Esophagus to Small Intestine
Long-term outcomes of peroral endoscopic myotomy for achalasia: A systematic review and meta-analysis
Background: The long-term outcomes of esophageal peroral endoscopic myotomy (POEM) are still unknown.
Methods: The authors searched electronic databases (Medline/PubMed, Embase, Scopus) for studies assessing outcomes after POEM for esophageal achalasia with a minimum median follow-up duration of 36 months. Pooled rates of clinical success and postoperative reflux were calculated and compared with the same values at 12, 24 and 36 months when available. Subgroup analyses were performed to explore the interstudy heterogeneity.

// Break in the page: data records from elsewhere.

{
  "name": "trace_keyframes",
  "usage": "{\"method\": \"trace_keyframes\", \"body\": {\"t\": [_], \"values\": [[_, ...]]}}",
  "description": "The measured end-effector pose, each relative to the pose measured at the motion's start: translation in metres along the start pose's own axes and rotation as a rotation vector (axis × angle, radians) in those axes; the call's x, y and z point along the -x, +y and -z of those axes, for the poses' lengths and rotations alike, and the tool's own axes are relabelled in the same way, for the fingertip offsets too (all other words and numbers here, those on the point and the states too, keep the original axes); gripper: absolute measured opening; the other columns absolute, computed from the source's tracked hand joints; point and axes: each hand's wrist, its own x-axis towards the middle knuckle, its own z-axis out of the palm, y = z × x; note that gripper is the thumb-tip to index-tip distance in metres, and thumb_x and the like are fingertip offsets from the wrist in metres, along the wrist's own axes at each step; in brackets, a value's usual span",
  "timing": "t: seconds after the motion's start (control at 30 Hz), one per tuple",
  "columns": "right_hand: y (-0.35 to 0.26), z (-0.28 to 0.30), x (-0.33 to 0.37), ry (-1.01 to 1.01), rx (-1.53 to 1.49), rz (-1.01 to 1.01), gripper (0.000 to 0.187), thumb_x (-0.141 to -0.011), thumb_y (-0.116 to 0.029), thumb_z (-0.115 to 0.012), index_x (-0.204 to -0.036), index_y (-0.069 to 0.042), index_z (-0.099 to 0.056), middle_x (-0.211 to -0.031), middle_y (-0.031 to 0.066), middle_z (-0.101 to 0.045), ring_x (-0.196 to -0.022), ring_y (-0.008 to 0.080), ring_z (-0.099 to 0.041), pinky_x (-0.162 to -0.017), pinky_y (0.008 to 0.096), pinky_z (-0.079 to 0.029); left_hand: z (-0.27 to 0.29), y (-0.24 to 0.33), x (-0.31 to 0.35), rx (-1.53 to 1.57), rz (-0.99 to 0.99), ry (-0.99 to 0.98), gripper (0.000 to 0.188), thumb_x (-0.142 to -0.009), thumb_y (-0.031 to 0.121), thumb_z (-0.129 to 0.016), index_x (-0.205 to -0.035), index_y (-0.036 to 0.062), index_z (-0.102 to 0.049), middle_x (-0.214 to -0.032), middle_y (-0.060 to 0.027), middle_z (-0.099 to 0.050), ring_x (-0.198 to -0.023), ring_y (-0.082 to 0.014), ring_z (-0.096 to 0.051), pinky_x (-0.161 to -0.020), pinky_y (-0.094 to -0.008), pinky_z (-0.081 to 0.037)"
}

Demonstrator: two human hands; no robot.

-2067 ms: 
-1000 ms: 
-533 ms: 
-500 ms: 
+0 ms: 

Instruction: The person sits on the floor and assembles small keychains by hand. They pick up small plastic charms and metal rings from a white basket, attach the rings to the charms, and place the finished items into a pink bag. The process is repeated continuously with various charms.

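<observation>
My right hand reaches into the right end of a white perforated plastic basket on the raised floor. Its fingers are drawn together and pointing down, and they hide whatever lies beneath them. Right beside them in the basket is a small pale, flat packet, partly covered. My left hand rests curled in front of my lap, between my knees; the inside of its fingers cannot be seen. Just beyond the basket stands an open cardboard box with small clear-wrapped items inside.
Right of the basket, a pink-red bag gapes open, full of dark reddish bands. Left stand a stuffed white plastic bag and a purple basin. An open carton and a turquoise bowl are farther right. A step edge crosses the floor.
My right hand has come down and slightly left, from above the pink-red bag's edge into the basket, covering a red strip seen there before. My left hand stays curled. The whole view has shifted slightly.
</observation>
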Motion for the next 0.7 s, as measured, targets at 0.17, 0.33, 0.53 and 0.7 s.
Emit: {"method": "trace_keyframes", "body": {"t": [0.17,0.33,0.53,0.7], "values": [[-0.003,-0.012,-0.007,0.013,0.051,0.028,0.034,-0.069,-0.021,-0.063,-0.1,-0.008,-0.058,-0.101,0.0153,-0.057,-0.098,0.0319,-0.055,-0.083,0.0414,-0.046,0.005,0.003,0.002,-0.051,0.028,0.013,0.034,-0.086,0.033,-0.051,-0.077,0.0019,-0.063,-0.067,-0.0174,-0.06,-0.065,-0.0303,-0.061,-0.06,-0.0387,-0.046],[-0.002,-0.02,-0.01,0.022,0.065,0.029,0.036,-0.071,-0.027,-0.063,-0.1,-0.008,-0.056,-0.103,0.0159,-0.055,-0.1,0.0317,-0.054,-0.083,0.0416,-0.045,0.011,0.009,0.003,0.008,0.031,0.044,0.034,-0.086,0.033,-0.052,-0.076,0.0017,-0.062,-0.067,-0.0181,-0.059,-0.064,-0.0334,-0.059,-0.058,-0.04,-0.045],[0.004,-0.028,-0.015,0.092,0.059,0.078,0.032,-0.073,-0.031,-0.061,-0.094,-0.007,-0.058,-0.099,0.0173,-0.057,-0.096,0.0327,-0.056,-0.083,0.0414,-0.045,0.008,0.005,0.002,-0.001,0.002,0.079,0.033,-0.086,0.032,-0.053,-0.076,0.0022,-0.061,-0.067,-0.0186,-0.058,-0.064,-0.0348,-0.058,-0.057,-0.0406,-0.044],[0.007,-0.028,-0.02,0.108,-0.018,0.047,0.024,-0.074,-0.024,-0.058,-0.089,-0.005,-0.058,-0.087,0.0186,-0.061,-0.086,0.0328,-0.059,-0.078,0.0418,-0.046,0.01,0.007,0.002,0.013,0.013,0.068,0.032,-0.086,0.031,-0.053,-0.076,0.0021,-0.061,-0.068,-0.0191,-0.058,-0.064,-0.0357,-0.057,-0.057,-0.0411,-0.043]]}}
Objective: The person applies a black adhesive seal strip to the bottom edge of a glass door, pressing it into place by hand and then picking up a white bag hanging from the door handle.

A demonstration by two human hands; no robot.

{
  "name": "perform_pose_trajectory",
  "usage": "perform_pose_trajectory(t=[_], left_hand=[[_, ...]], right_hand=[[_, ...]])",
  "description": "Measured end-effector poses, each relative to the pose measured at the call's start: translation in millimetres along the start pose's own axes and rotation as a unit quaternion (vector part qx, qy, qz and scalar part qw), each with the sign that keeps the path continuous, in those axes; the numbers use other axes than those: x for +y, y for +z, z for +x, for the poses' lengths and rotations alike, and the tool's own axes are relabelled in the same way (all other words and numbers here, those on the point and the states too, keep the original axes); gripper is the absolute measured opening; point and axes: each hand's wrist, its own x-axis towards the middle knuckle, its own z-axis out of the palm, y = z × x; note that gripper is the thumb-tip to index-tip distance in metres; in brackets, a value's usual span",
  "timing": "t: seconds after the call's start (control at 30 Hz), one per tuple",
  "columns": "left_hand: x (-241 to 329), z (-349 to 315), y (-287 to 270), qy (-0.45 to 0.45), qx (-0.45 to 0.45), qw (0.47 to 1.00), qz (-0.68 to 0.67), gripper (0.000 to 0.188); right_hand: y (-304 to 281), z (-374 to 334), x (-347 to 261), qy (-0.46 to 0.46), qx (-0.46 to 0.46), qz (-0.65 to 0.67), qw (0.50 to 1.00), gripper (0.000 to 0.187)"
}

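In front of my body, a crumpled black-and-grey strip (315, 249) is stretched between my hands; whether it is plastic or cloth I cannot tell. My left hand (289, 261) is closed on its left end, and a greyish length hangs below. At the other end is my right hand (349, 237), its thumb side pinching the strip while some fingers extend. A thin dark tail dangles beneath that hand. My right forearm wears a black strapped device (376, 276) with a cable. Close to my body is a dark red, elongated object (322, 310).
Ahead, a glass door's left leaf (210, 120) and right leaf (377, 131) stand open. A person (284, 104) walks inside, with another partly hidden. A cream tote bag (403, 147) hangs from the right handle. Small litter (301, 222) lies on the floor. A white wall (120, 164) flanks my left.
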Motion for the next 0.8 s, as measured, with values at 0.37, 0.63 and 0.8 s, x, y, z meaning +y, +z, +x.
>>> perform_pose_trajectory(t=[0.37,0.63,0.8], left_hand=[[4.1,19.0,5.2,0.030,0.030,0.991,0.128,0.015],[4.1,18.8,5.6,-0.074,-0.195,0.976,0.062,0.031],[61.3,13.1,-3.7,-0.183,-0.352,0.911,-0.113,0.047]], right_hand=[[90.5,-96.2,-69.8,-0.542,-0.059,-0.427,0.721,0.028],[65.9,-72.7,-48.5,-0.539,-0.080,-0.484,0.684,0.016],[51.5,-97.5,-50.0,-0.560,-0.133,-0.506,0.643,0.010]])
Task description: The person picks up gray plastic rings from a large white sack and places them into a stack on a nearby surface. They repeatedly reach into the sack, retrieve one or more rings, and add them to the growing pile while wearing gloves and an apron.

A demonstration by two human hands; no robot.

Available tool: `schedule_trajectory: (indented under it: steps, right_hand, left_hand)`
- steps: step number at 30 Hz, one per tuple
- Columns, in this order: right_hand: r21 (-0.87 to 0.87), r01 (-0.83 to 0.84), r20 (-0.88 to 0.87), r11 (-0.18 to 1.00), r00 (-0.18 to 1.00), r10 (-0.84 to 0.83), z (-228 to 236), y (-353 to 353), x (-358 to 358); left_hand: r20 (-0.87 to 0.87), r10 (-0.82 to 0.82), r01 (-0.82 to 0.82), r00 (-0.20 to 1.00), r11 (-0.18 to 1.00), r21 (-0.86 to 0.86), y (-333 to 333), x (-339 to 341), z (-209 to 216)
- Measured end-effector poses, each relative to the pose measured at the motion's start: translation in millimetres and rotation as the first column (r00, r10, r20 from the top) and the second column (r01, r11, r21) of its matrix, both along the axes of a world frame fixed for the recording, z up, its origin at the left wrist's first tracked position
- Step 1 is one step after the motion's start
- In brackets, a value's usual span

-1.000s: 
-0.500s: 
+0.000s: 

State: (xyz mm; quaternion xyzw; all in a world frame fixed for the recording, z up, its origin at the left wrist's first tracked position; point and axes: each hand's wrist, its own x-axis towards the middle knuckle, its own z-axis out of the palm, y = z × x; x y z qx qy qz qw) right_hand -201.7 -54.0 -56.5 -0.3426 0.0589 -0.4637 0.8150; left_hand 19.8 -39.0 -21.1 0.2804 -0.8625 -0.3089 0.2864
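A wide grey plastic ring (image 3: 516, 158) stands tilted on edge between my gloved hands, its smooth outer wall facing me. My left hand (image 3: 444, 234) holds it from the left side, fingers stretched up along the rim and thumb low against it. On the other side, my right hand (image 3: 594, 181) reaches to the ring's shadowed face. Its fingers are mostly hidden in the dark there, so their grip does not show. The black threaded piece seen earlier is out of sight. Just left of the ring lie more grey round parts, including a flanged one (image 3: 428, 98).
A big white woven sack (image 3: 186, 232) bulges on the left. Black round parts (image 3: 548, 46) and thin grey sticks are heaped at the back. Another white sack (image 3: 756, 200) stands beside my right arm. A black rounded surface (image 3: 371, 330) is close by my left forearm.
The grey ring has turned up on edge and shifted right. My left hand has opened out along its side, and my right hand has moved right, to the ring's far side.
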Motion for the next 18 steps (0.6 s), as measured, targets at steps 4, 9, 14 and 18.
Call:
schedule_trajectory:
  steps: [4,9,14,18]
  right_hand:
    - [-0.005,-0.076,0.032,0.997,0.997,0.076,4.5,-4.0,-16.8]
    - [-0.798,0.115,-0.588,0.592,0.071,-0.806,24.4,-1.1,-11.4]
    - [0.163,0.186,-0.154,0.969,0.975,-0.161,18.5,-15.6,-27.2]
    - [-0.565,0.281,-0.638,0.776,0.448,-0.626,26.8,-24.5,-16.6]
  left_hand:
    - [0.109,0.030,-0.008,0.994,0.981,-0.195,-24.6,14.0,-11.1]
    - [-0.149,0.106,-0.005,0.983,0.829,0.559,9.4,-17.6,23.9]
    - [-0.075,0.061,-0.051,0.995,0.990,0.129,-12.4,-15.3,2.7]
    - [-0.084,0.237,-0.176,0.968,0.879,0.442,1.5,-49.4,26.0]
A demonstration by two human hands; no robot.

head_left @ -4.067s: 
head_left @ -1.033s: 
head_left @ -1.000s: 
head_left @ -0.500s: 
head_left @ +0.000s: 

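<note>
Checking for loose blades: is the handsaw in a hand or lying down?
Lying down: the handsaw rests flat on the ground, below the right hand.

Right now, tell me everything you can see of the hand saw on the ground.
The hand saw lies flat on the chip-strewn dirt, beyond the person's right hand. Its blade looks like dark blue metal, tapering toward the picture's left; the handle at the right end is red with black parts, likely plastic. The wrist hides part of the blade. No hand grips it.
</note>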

Results: From 1528 initial records, 11 studies (2017–2021) were included. A total of 2342 patients (age 48.1 [SD 6.8] years; 50.1% males) with a median follow-up of 48 months (interquartile range, 45–60) were analyzed. The pooled clinical success rate was 87.3% (95% confidence interval [CI]: 83.6–91.0%; I² = 73.1%). The symptomatic reflux pooled rate was 22.0% (95% CI: 14.4–29.5%; I² = 92.7%). Three cases of peptic strictures and 1 Barrett’s esophagus were reported. The pooled rate of severe adverse events was 1.5% (95% CI: 0.5–2.5%; I² = 52.8%).
Conclusions: Long-term clinical efficacy of peroral endoscopic myotomy (POEM) persisted in 87% of patients with achalasia. Post-POEM symptomatic reflux remained stable over time. The risk for Barrett’s esophagus and peptic strictures appeared minimal.